„Ich verstehe die verfickte Jugend nicht mehr, Alter“, hat Sokrates gesagt oder Luther. Damals in Sanssouci. Sokrates, der auch sagte, Philosophieren heißt Sterben lernen, hatte eine pragmatische Einstellung zur Arbeit, man hielt sich logisch Sklaven. Der alte Moralist. Noch in seiner weitläufigen Todeszelle ließ er sich bekanntlich seine im Gespräch formulierten Gedanken von den Lippen abschreiben. Nur das Wort zählte. Beide Hände frei. Wahrscheinlich zum Masturbieren. Luther, der gern laut rülpste und furzte, sagte, verdiene deine Erbsen Linsen Bohnen im Schweiße deines Angesichts, deine Scholle sollst du pflügen mit deiner eigenen Hände Kraft. Sozusagen das Gegenteil der altgriechischen Dauermasturbation. Das sagte er, weil sein Erzfeind Tetzel, ein kleiner Dicker mit Glatze und einem Büschel Resthaar an der Stelle der Stirn, wo bei Babys die Fontanelle ist, immer munter den Klingelbeutel hinhielt. Wenn ihr einzahlt, könnt ihr später einmal mit den Engeln im Himmel Ambrosia schlürfen, aus dem Becher, aus dem Jesus seinen Wein beim letzten Abendmahl trank, damals am Rosenthaler Platz. Verstehste!?
Seit Mike hier arbeitet, ist die Stimmung im Office anders.
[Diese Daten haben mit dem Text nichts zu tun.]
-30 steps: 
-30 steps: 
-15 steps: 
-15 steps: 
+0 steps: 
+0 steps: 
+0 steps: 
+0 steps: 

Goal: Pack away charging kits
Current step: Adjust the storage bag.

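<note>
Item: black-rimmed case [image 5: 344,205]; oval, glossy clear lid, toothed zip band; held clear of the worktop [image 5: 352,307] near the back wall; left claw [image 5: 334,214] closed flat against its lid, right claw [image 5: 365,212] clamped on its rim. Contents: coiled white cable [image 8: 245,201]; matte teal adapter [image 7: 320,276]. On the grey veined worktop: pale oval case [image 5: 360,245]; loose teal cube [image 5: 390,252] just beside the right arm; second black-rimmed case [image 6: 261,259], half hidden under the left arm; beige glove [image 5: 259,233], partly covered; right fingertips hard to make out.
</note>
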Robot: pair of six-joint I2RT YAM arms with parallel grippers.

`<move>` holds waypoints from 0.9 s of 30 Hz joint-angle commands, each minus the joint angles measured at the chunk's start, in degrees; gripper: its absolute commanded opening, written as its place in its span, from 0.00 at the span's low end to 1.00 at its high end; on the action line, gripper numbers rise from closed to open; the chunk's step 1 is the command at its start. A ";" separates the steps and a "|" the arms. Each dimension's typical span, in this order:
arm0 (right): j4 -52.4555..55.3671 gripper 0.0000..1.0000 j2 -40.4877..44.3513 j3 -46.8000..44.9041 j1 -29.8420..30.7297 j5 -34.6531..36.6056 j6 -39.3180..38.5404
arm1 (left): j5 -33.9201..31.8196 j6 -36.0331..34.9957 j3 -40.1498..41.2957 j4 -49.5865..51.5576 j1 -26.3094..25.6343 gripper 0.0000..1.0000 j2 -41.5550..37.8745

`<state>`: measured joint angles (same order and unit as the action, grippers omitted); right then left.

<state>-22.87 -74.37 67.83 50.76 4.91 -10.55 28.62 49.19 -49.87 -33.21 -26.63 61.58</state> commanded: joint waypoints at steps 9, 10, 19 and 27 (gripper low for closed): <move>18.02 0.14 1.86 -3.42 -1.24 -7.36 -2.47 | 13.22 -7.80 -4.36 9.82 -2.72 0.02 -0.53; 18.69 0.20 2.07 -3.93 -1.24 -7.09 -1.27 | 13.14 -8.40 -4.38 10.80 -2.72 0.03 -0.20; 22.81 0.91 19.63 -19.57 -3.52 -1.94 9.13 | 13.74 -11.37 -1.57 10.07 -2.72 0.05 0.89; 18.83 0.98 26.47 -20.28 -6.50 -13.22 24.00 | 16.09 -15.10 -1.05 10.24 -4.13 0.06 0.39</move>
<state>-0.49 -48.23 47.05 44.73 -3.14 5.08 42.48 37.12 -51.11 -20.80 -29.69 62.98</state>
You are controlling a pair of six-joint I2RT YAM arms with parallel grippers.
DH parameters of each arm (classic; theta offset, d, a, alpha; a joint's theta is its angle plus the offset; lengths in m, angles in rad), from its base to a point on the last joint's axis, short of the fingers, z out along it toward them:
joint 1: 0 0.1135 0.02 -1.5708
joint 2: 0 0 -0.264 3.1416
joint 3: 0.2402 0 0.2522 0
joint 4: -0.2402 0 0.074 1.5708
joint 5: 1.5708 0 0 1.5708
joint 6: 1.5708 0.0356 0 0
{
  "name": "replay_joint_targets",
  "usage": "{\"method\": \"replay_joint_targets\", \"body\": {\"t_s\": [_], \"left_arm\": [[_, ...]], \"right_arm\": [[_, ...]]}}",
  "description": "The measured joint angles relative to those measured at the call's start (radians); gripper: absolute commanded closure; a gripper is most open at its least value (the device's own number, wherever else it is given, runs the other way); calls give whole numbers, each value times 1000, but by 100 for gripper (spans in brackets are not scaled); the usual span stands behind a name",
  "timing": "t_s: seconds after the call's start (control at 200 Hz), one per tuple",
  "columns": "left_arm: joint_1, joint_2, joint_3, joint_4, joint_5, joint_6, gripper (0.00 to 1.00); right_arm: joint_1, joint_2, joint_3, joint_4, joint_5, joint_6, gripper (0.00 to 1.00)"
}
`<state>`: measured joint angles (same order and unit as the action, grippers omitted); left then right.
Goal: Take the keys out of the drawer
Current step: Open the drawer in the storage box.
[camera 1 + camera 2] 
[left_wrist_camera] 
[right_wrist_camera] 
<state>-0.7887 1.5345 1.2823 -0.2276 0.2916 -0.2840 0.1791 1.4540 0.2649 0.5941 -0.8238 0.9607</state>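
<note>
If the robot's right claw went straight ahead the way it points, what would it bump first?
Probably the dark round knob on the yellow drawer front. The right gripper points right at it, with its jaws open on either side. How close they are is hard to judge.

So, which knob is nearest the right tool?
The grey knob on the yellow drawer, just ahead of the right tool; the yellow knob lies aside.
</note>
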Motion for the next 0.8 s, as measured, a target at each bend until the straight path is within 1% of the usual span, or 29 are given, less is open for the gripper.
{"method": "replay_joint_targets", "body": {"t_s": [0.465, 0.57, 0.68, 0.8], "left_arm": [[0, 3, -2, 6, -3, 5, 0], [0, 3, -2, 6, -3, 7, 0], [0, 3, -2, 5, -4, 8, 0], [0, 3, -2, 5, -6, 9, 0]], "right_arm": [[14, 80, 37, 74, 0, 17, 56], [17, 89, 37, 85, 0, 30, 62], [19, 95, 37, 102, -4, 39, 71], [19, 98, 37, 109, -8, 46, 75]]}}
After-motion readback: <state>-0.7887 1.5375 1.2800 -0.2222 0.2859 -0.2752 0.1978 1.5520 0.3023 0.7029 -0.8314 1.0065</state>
Mike kommt aus Offenbach oder Aichach oder Eisenhüttenstadt, das ging irgendwie
unter oder er hat es nicht gesagt. Mike kommt morgens immer zu spät. In der
einen Hand trägt er einen Pappbecher Kaffee, den er in der U-Bahn kauft. Jeden
Morgen. Mikes Krawatte ist ein Statement an die Yuppies der 90er-Jahre als in
Frankfurt New York London es tatsächlich Wirkung zeigte, wenn einer sagte, er
arbeitet an der Börse. Und im Büro Krawatte getragen wurde. Er hat immer so ein
bisschen was Weißes unter der Nase, die er ständig hochzieht. Das Gespür für
das Besondere sieht man ihm durch den Mehrtagebart an. Mike ist unser neuer
Marketing Manager, seine Augen sind oft glasig. Vorher war er Möbelpacker oder
Maulwurf. Weiß gar nicht, ob es solche Berufe heute noch gibt, sah aber
interessant aus, auf seinem CV. „Ich mach mir nichts aus Homeoffice“, sagt Mike,
„ich bin mehr der New-Work-Typ.“ Ich hab mich nicht getraut, nachzufragen, was
das heißt. Meine Angst, mich zu entblöden, ist manchmal mein einziger Antrieb. Im
Meeting sieht Mike dann so aus, als hätte er als Jugendlicher zu viel gekifft.
Dieser halbblöde Ausdruck um den Mund rum, der einen nie mehr verlässt. Neulich
schienen paar Fliegen um ihn zu schwirren. In der Loungeecke beim Spielen kroch
auch etwas aus seinem Hemdkragen. Mike verdient mehr als ich. Der Hurensohn.